Développement humain et biodiversité

Le sommet de la Terre de Rio a suscité la prise de concience de la notion de biodiversité. Elle est une conséquence de l'évolution et qu'on le veuille ou non, nous en faisons partie, elle est en nous et nous en dépendons. L'homme n'"améliore" pas la nature dans le sens de la rendre meilleure en soi. Il réarrange certains éléments constituants de son environnement (au sens large ça peut aller du défrichage pour planter un potager jusqu'au transfert de gènes) de manière à rendre celui-ci plus facile à vivre ou plus agréable pour lui. Cela selon certains critères objectifs et subjectifs variables en fonction d'un environnement naturel, culturel et économique diversifié. Pour conserver à son action un avenir fécond et la souplesse nécessaire à la sécurité globale (c'est à dire la sienne et celle de la nature), il est tributaire de la diversité des ressources dont il dispose, qu'elle soient naturelles ou d'origine humaine.
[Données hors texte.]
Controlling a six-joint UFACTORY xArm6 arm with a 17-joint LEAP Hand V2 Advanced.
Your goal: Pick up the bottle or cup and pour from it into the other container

Par conséquent, les mécanismes directs ou indirects, volontaires ou non, pouvant agir sur l'amplitude de la biodiversité ou sur son occurence méritent d'être examinés en profondeur et de faire l'objet d'un contrôle et d'ajustements permanents. Ces mécanismes peuvent apparaître ou se développer n'importe où dans les activités humaines, et en particulier lorsqu'il s'agit de gérer ou d'organiser celles-ci. Pourquoi ? Simplement parce que l'être humain a une tendance naturelle à se simplifier la vie, et cela souvent au détriment du sens des nuances nécessaire à la perception de notions aussi complexes et non directement ni complètement appréhendables que l'infini de la biodiversité. Si le silence éternel des espaces infinis effrayait Blaise Pascal, la biodiversité, elle, n'a rien de silencieux. Elle n'arrête pas de nous parler, ...au point peut-être que certains feraient volontiers taire ce "bavardage" distrayant (parce qu'agréablement musical et juste un peu compréhensible) susceptible de nuire à leurs intérêts immédiats. Vouloir donner une dimension "finie" aux choses (et "en finir" avec elles de cette manière) est probablement l'une des nombreuses pulsions liées à la nature de super-prédateur de l'être humain. Toute pulsion menée à l'extrême, on le sait, peut devenir suicidaire!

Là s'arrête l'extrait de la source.